■ AIM OF THE TASK: Can you transcribe the data exactly? Leave the pictures out.

■ SUPPLIED INFORMATION:
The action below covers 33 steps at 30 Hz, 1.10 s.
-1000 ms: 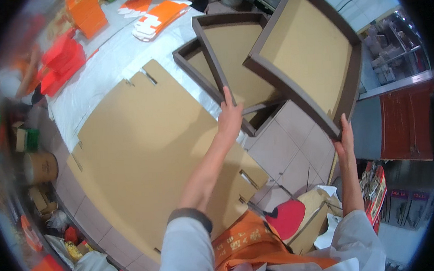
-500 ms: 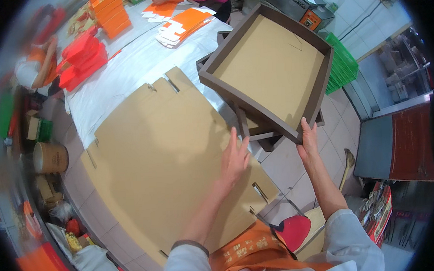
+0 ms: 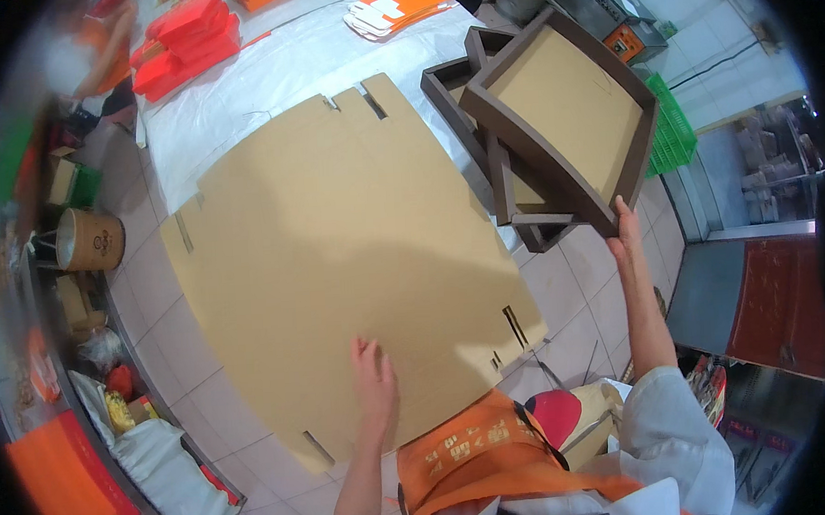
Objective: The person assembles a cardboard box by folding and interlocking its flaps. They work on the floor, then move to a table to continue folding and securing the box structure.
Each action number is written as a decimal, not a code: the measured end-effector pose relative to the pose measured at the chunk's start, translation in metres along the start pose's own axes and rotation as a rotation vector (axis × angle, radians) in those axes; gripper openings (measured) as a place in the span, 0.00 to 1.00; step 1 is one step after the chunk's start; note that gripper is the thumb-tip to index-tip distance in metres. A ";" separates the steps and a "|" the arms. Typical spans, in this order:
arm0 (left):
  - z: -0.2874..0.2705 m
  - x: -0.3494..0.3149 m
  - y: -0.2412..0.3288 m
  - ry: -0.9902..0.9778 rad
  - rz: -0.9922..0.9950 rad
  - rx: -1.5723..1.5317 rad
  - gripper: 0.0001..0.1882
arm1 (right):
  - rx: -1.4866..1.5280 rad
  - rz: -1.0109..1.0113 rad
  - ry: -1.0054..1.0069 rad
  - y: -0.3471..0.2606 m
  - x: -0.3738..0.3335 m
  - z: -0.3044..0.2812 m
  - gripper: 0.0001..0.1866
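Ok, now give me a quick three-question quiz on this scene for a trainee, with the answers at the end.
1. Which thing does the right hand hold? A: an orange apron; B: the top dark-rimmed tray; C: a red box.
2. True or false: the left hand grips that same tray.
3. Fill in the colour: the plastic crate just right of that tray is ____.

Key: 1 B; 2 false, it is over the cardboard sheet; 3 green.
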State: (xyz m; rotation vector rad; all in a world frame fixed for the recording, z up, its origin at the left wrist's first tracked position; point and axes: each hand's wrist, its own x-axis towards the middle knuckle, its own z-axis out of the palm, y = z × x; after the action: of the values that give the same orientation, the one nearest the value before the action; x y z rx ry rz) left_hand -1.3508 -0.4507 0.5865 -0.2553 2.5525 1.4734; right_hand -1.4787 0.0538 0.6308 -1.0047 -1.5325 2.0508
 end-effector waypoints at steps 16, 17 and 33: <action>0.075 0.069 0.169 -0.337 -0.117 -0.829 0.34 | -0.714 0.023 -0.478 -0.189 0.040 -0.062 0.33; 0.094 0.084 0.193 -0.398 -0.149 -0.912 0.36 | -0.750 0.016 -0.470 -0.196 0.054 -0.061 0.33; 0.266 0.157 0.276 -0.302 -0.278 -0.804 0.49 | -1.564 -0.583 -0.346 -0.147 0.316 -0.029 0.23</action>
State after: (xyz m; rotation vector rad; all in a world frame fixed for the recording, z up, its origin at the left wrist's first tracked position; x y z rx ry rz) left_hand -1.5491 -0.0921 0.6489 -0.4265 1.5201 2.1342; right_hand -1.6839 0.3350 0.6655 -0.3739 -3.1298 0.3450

■ ANSWER SECTION:
The action below covers 33 steps at 30 Hz, 1.10 s.
-1000 ms: 
-500 ms: 
+0 ms: 
Objective: The person assembles a cardboard box by folding and interlocking its flaps. They work on the floor, then move to a table to continue folding and securing the box structure.
Each action number is written as a decimal, not a code: the measured end-effector pose relative to the pose measured at the chunk's start, translation in metres along the start pose's own axes and rotation as a rotation vector (axis × angle, radians) in those axes; gripper openings (measured) as a place in the span, 0.00 to 1.00; step 1 is one step after the chunk's start; note that gripper is the thumb-tip to index-tip distance in metres. A ";" separates the steps and a "|" the arms. Typical spans, in this order:
arm0 (left):
  - z: -0.2874..0.2705 m
  - x: -0.3494..0.3149 m
  - y: -0.2412..0.3288 m
  - ry: -0.9902..0.9778 rad
  - rz: -0.9922..0.9950 rad
  - rx: -1.5723..1.5317 rad
  - gripper: 0.0001..0.1882
arm1 (right):
  - rx: -1.4866..1.5280 rad
  - rz: -1.0109..1.0113 rad
  - ry: -1.0054..1.0069 rad
  - y: -0.3471..0.2606 m
  - x: -0.3738..0.3335 m
  - z: -0.3044..0.2812 m
  - gripper: 0.0001..0.1866
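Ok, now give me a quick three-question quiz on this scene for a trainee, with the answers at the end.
1. Which thing does the right hand hold? A: an orange apron; B: the top dark-rimmed tray; C: a red box.
2. True or false: the left hand grips that same tray.
3. Fill in the colour: the plastic crate just right of that tray is ____.

Key: 1 B; 2 false, it is over the cardboard sheet; 3 green.
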State: (xyz m; rotation vector rad; all in a world frame fixed for the recording, z up, its origin at the left wrist's first tracked position; point and axes: each hand's wrist, its own x-axis towards the middle knuckle, its own z-axis out of the palm, y = z × x; after the action: of the values that give the same orientation, the one nearest the value before the action; x y z rx ry rz) left_hand -1.3508 -0.4507 0.5865 -0.2553 2.5525 1.4734; right_hand -1.4787 0.0538 0.6308 -1.0047 -1.5325 2.0508
 end-effector waypoints at steps 16, 17 and 33: <action>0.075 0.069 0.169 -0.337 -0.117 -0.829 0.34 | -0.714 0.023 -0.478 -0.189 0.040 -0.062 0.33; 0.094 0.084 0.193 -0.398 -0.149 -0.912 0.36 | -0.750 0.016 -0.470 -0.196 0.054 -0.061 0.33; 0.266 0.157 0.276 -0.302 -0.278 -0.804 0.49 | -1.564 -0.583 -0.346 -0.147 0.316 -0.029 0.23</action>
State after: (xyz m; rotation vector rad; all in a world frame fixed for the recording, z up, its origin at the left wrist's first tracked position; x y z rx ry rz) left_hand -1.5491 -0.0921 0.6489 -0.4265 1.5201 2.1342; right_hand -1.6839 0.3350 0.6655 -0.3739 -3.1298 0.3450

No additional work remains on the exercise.